**ASSIGNED TASK**
Repeat the listing in full, exactly as it stands.

===============

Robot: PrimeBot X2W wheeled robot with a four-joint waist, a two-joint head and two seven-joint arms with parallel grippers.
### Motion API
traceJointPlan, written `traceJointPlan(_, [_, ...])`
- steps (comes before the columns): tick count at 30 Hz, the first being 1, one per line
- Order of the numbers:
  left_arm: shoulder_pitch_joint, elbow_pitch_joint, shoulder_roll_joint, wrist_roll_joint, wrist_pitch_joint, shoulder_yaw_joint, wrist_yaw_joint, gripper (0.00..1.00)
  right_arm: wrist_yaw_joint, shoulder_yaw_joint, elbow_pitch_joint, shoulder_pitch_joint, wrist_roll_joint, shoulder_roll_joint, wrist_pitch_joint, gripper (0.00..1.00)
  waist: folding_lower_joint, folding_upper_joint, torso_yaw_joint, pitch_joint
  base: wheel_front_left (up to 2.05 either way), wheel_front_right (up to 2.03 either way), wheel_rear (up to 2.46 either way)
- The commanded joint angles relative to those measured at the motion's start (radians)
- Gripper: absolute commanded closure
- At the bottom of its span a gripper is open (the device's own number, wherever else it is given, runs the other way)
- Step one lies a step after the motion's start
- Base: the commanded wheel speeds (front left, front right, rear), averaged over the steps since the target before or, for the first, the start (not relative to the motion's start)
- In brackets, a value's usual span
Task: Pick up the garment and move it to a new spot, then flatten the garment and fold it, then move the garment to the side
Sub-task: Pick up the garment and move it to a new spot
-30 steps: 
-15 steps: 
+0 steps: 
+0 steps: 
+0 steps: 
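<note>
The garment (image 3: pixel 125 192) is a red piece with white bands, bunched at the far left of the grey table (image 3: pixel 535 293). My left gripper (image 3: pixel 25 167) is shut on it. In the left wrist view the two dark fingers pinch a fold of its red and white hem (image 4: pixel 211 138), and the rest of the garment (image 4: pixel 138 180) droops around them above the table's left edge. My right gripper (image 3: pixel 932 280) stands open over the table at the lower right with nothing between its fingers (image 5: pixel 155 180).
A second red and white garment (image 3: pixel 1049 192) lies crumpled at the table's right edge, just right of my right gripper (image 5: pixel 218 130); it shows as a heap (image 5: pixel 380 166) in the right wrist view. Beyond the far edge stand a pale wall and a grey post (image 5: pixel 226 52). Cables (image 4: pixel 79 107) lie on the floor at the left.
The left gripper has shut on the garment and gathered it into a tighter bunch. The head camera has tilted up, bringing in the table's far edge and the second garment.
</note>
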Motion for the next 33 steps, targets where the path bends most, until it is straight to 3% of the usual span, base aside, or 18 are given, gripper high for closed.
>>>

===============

**TASK OUTPUT**
Robot: PrimeBot X2W wheeled robot with a four-joint waist, a two-joint head and two seven-joint arms with parallel grippers.
### Motion API
traceJointPlan, written `traceJointPlan(_, [_, ...])`
- steps (comes before the columns): tick count at 30 Hz, the first being 1, one per line
- Order of the numbers:
  left_arm: shoulder_pitch_joint, elbow_pitch_joint, shoulder_roll_joint, wrist_roll_joint, wrist_pitch_joint, shoulder_yaw_joint, wrist_yaw_joint, gripper (0.00..1.00)
  right_arm: wrist_yaw_joint, shoulder_yaw_joint, elbow_pitch_joint, shoulder_pitch_joint, wrist_roll_joint, shoulder_roll_joint, wrist_pitch_joint, gripper (0.00..1.00)
  waist: folding_lower_joint, folding_upper_joint, torso_yaw_joint, pitch_joint
  base: wheel_front_left (up to 2.05 either way), wheel_front_right (up to 2.03 either way), wheel_rear (up to 2.46 either way)
- The commanded joint angles relative to those measured at the motion's start (radians)
- Gripper: absolute commanded closure
- At the bottom of its span a gripper is open (the device's own number, wherever else it is given, runs the other way)
- Step one lies a step after the motion's start
- Base: the commanded wheel speeds (front left, front right, rear), averaged over the steps since the target before or, for the first, the start (not relative to the motion's start)
- In brackets, a value's usual span
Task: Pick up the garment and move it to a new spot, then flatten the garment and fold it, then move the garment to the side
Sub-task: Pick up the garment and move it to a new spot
-30 steps: 
-15 steps: 
+0 steps: 
+0 steps: 
+0 steps: 
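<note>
The garment (image 3: pixel 125 192) is a red piece with white bands, bunched at the far left of the grey table (image 3: pixel 535 293). My left gripper (image 3: pixel 25 167) is shut on it. In the left wrist view the two dark fingers pinch a fold of its red and white hem (image 4: pixel 211 138), and the rest of the garment (image 4: pixel 138 180) droops around them above the table's left edge. My right gripper (image 3: pixel 932 280) stands open over the table at the lower right with nothing between its fingers (image 5: pixel 155 180).
A second red and white garment (image 3: pixel 1049 192) lies crumpled at the table's right edge, just right of my right gripper (image 5: pixel 218 130); it shows as a heap (image 5: pixel 380 166) in the right wrist view. Beyond the far edge stand a pale wall and a grey post (image 5: pixel 226 52). Cables (image 4: pixel 79 107) lie on the floor at the left.
The left gripper has shut on the garment and gathered it into a tighter bunch. The head camera has tilted up, bringing in the table's far edge and the second garment.
</note>
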Motion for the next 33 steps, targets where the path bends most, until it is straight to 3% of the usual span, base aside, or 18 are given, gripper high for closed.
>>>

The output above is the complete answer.